- **About this task**
What is needed is an exact copy of the whole listing below, with no pictures.
START Material provided
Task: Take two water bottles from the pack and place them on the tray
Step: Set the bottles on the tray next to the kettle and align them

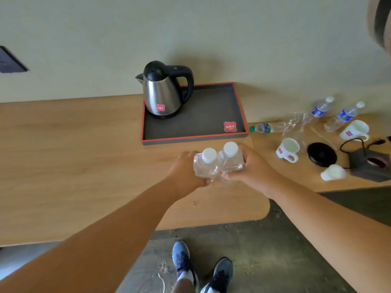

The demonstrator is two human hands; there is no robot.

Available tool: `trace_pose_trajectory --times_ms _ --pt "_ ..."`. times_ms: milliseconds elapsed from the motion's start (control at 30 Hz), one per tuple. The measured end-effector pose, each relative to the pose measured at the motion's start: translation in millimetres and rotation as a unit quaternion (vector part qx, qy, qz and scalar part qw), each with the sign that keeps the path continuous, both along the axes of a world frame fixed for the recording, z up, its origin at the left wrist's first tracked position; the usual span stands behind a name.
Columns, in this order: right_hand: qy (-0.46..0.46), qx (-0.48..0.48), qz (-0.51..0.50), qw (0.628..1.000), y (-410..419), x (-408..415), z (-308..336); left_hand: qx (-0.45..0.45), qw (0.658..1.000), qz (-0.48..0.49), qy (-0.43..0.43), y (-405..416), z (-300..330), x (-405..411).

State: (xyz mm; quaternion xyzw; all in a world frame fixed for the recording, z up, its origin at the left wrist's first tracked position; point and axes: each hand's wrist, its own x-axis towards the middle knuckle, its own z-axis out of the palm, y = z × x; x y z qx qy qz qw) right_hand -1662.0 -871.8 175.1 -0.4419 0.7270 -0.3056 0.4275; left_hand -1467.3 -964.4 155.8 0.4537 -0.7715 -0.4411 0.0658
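Two clear water bottles with white caps stand side by side just in front of the tray. My left hand point(186, 172) grips the left bottle point(206, 163). My right hand point(251, 170) grips the right bottle point(230, 159). The two bottles touch each other. The grey tray point(203, 121) with a red rim lies beyond them against the wall; a red sticker sits in its near right corner. Torn clear plastic wrap point(296, 123) from the pack lies to the right of the tray.
A steel kettle point(163, 92) stands on the tray's left half. To the right lie other bottles point(266, 127) point(321, 108) point(344, 116), white mugs point(287, 150) point(355, 130) point(333, 172), a black kettle base point(321, 154) and a grey box with cables point(372, 163). The wooden desk point(74, 155) ends near my feet.
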Motion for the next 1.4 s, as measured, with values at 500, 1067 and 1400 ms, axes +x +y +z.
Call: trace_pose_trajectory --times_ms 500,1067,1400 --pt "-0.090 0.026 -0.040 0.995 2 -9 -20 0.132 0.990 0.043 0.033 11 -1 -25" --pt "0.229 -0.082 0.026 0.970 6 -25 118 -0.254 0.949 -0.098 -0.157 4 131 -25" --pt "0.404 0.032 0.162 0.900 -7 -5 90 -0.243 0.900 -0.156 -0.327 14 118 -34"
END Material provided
- **Task answer**
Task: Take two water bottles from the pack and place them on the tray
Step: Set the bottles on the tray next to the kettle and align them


The demonstrator is two human hands; there is no robot.

Available tool: `trace_pose_trajectory --times_ms _ --pt "_ ..."`. times_ms: milliseconds elapsed from the motion's start (control at 30 Hz), one per tuple. The measured end-effector pose, each relative to the pose measured at the motion's start: translation in millimetres and rotation as a unit quaternion (vector part qx, qy, qz and scalar part qw), each with the sign that keeps the path continuous, both along the axes of a world frame fixed for the recording, z up, its origin at the left wrist's first tracked position; the usual span stands behind a name.
Columns, in this order: right_hand: qy (-0.46..0.46), qx (-0.48..0.48), qz (-0.51..0.50), qw (0.628..1.000), y (-410..419), x (-408..415), z (-308..336); left_hand: qx (-0.45..0.45), qw (0.658..1.000), qz (-0.48..0.49), qy (-0.43..0.43), y (-405..416), z (-300..330), x (-405..411).

State: (xyz mm; quaternion xyzw; all in a world frame fixed for the recording, z up, its origin at the left wrist's first tracked position; point and axes: each hand's wrist, its own x-axis towards the middle knuckle, its own z-axis out of the palm, y = z × x; x y z qx qy qz qw) right_hand -1662.0 -871.8 175.1 -0.4419 0.7270 -0.3056 0.4275; left_hand -1467.3 -964.4 155.8 0.4537 -0.7715 -0.4411 0.0658
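Two clear water bottles with white caps stand side by side just in front of the tray. My left hand point(186, 172) grips the left bottle point(206, 163). My right hand point(251, 170) grips the right bottle point(230, 159). The two bottles touch each other. The grey tray point(203, 121) with a red rim lies beyond them against the wall; a red sticker sits in its near right corner. Torn clear plastic wrap point(296, 123) from the pack lies to the right of the tray.
A steel kettle point(163, 92) stands on the tray's left half. To the right lie other bottles point(266, 127) point(321, 108) point(344, 116), white mugs point(287, 150) point(355, 130) point(333, 172), a black kettle base point(321, 154) and a grey box with cables point(372, 163). The wooden desk point(74, 155) ends near my feet.
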Motion for the next 1.4 s, as measured, with values at 500, 1067 and 1400 ms, axes +x +y +z.
Call: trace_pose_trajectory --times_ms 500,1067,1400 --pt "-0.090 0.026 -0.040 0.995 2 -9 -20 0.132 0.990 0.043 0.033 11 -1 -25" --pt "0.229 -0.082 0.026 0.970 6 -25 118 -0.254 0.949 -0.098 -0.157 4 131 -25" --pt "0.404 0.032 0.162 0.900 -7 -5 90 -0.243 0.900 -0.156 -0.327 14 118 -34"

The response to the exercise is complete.